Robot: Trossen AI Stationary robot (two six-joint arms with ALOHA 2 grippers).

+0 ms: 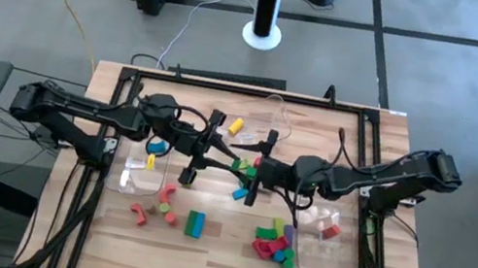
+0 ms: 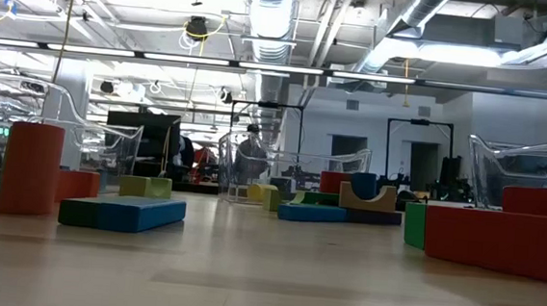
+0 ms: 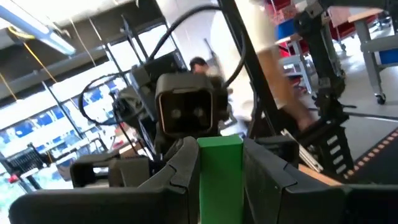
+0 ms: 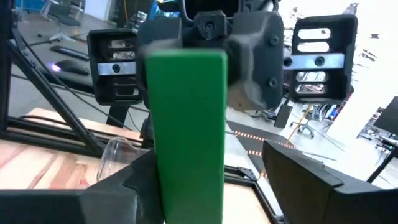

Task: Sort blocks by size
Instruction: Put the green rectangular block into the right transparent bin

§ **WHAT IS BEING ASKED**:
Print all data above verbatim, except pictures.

§ **TASK RESULT**:
Robot: Trossen AI Stationary robot (two six-joint arms with ALOHA 2 grippers).

+0 ms: 
+0 ms: 
+0 ms: 
+0 ms: 

Task: Sort blocks by size
Instruction: Put the green rectangular block into the right transparent bin

Nothing further belongs to this answer.